現在もエコカー・軽自動車は高い人気を維持していますが、リーマンショックの時に比べて普及率が大幅に高まっています。
燃費性能の向上は頭打ち状態なので、新型コロナウイルスショックが深刻化しても、維持費の節約を理由に代替する需要は高まらないでしょう。
新型コロナウイルスショックでは、軽自動車とコンパクトカーがリーマンショックの時よりも買取相場が下落するかもしれません。

車を持たない選択肢

昨今はカーシェアの普及が著しく、景気の影響なしに車を手放す方が増えています。
カーシェアの需要は今後も拡大するほか、無人受付のレンタカーも普及していく見込みです。

新型コロナウイルスが長期化すれば、公共交通機関ではなくマイカー移動を重視する需要が高まる可能性もありますが、経済への影響だけを見た場合、不景気になれば車を保有しない人が増えていくでしょう。
また、相次ぐ高齢者の人身事故で車の売却・免許を返納する方が増えています。

深刻化する若者の車離れと人口減少・少子高齢化も追い打ちになり、不景気になればかつてないほどの中古車供給過多状態に陥るかもしれません。

おわりに

中古車と電卓

新型コロナウイルスの影響は、リーマンショックを超えて歴史に名を残す出来事になる可能性があります。
今後のウイルス蔓延・終息および経済への影響を確実に予測することは困難ですが、現時点では将来的に車を売る時の買取価格が全般的に下落する可能性が高いでしょう。

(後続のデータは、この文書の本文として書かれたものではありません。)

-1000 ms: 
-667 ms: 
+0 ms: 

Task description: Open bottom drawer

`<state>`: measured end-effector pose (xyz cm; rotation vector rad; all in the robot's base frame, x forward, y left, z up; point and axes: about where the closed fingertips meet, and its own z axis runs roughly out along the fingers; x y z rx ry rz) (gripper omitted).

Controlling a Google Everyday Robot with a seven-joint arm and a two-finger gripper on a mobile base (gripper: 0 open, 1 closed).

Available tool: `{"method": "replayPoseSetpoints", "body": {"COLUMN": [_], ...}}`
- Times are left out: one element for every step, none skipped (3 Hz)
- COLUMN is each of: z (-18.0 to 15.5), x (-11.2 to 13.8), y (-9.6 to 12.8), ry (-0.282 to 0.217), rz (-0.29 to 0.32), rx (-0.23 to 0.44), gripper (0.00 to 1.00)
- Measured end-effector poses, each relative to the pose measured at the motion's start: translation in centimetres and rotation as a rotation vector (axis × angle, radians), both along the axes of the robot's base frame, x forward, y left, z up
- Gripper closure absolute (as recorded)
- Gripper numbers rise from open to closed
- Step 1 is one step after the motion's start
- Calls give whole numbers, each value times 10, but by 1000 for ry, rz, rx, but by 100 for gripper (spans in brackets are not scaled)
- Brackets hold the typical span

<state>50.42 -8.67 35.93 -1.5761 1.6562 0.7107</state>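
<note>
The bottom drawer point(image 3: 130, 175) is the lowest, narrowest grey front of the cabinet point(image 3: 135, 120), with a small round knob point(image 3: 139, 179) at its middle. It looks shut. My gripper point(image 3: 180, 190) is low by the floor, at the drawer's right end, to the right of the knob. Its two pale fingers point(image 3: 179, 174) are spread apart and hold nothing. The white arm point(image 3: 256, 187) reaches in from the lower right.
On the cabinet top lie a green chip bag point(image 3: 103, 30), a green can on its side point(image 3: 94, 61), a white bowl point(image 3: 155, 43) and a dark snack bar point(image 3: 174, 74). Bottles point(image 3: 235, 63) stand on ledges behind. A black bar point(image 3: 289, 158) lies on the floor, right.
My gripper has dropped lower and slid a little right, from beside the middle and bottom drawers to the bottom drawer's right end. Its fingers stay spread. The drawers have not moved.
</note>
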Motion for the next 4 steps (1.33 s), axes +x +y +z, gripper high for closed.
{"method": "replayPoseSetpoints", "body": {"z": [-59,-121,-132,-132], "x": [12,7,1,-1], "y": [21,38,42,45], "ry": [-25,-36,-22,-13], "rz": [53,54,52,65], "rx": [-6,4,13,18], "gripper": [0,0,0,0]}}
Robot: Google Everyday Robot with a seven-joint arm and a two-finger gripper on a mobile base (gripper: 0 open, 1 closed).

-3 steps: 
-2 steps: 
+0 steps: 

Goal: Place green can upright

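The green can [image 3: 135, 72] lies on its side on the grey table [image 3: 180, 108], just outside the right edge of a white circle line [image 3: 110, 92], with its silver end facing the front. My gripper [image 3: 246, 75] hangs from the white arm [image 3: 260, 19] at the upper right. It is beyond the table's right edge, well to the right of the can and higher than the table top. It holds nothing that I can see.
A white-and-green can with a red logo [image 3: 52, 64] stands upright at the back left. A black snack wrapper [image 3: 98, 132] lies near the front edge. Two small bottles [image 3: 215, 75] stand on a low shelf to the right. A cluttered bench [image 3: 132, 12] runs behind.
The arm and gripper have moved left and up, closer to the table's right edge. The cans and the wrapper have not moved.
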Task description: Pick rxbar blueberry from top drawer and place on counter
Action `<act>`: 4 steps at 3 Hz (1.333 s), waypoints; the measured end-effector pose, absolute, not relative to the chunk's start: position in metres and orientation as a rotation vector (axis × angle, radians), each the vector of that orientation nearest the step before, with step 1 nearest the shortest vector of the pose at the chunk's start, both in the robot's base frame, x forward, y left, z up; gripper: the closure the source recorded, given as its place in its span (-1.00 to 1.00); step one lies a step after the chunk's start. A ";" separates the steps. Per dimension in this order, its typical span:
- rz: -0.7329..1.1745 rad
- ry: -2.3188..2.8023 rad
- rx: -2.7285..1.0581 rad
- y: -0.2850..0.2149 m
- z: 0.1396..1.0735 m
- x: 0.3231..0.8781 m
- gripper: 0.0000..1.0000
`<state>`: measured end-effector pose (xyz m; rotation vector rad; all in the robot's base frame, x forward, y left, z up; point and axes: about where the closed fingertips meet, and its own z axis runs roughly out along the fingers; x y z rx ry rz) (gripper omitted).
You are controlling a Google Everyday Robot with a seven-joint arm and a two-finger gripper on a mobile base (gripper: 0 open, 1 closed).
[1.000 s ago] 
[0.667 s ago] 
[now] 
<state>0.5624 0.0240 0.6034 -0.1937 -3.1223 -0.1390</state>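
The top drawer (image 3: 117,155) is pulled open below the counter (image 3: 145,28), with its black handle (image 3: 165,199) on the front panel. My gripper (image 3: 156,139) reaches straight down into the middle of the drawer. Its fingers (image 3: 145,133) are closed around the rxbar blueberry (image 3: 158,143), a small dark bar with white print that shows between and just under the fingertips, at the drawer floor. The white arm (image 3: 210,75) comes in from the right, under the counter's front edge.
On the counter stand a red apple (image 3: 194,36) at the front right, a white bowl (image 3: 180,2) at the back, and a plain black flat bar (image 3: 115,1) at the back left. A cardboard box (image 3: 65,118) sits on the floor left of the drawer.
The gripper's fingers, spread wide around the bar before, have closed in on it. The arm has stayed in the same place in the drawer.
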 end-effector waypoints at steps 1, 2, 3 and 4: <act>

今後、さらなる世界的な流行が進んで経済損失が大きくなりそうな場合は、状況に応じて車を売る時期を前倒しできないか検討してみてください。
経済が不安定な時期は数ヶ月違うだけで中古車相場が20%以上下落するケースがあります。

リーマンショックの時は、リーマン破綻時から主要な株価指数が底をつけるまでに半年かかり、経済が回復するまでに5年以上かかりました。
暖かくなって新型コロナウイルスの流行が終わっても、経済損失が大きければ中古車相場の下落が長期化するかもしれません。

早期終息で経済が何もなかったかのようにV字回復。さらには財政支援・金融緩和の影響でバブルになる可能性もありますが、近い将来に車を売る予定がある方は経済動向を注視しておきましょう。
日経平均・ダウ工業30種など日米の主要な株価指数の暴落や、為替の対ドルレートが急速な円高になった際は、中古車市場へ影響が出やすくなります。